Problem: A word-for-word copy of the data, pictures excluded, is what this task asks for.
Dataset excerpt Block Start
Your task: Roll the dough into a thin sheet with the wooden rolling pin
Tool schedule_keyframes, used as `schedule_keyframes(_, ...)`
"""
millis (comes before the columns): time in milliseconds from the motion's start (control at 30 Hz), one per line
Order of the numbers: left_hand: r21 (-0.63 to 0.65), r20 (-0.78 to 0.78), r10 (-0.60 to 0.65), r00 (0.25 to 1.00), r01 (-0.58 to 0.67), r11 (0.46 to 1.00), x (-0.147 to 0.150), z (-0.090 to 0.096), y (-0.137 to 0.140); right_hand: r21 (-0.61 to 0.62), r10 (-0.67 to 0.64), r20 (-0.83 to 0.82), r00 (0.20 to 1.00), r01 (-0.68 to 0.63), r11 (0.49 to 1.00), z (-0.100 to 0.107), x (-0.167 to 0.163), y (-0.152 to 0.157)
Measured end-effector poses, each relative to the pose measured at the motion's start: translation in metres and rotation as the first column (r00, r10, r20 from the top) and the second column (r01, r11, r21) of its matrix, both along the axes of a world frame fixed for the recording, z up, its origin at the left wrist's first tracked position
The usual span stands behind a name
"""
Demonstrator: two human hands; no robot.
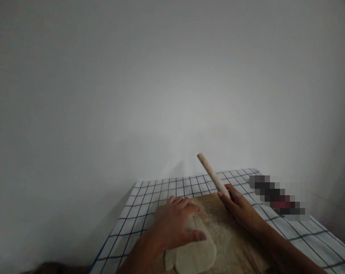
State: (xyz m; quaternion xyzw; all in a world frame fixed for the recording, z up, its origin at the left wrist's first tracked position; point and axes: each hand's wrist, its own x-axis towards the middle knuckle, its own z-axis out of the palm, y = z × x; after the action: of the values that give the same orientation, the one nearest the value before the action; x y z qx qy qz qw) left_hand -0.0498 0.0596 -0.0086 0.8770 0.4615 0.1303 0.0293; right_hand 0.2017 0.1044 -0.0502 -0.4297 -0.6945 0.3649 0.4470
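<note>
A flat, pale sheet of dough (197, 253) lies on a floured wooden board (228, 236). Over the dough's far left part is my left hand (178, 219), fingers and thumb spread apart; whether its palm presses on the dough is hard to see. My right hand (235, 201) grips a wooden rolling pin (211, 173) near its lower end. The pin is raised and tilted, its free end pointing up and to the left, clear of the dough. The pin's lower end is hidden in my fingers.
A white tablecloth with dark grid lines (149, 194) covers the table under the board. On the right side of the cloth sits a blurred-out dark and red item (278, 198), its kind hidden. A plain pale wall (172, 83) rises behind the table.
</note>
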Motion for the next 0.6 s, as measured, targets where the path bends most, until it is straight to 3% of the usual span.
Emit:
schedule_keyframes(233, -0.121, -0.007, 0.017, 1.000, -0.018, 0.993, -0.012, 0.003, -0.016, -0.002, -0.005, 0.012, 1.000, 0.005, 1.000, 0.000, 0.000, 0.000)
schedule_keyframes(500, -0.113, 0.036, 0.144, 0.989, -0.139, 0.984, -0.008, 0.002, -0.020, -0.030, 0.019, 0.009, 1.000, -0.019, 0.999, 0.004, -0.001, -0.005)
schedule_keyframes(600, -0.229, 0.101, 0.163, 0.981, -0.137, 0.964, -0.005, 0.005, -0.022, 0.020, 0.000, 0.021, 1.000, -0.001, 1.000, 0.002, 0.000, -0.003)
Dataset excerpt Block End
Written reply:
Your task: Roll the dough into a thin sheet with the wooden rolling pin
Tool schedule_keyframes, used as `schedule_keyframes(_, ...)`
"""
millis (comes before the columns): time in milliseconds from the motion's start (control at 30 Hz), one per line
Order of the numbers: left_hand: r21 (-0.63 to 0.65), r20 (-0.78 to 0.78), r10 (-0.60 to 0.65), r00 (0.25 to 1.00), r01 (-0.58 to 0.67), r11 (0.46 to 1.00), x (-0.147 to 0.150), z (-0.090 to 0.096), y (-0.137 to 0.140); right_hand: r21 (-0.61 to 0.62), r10 (-0.67 to 0.64), r20 (-0.83 to 0.82), r00 (0.20 to 1.00), r01 (-0.68 to 0.63), r11 (0.49 to 1.00), z (-0.100 to 0.107), x (-0.167 to 0.163), y (-0.152 to 0.157)
Measured end-effector poses, each relative to the pose measured at the motion's start: translation in metres and rotation as the first column (r00, r10, r20 from the top) and the second column (r01, r11, r21) of its matrix, both along the axes of a world frame fixed for the recording, z up, its origin at the left wrist's first tracked position
The usual span stands behind a name
"""
Demonstrator: two human hands; no robot.
State: (xyz m; quaternion xyzw; all in a world frame fixed for the recording, z up, its origin at the left wrist's first tracked position; point and axes: each hand's wrist, its own x-axis towards the middle knuckle, its own z-axis out of the palm, y = z × x; after the action: of the values that give the same orientation, the one nearest the value before the action; x y z qx qy qz qw) left_hand -0.0498 0.0596 -0.0086 0.8770 0.4615 0.1303 0.0293; right_hand 0.2017 0.1044 -0.0502 -0.4297 -0.6945 0.3649 0.4470
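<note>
A flat, pale sheet of dough (197, 253) lies on a floured wooden board (228, 236). Over the dough's far left part is my left hand (178, 219), fingers and thumb spread apart; whether its palm presses on the dough is hard to see. My right hand (235, 201) grips a wooden rolling pin (211, 173) near its lower end. The pin is raised and tilted, its free end pointing up and to the left, clear of the dough. The pin's lower end is hidden in my fingers.
A white tablecloth with dark grid lines (149, 194) covers the table under the board. On the right side of the cloth sits a blurred-out dark and red item (278, 198), its kind hidden. A plain pale wall (172, 83) rises behind the table.
</note>
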Motion for the next 0.6 s, as measured, targets where the path bends most, until it is straight to 3% of the usual span.
Emit:
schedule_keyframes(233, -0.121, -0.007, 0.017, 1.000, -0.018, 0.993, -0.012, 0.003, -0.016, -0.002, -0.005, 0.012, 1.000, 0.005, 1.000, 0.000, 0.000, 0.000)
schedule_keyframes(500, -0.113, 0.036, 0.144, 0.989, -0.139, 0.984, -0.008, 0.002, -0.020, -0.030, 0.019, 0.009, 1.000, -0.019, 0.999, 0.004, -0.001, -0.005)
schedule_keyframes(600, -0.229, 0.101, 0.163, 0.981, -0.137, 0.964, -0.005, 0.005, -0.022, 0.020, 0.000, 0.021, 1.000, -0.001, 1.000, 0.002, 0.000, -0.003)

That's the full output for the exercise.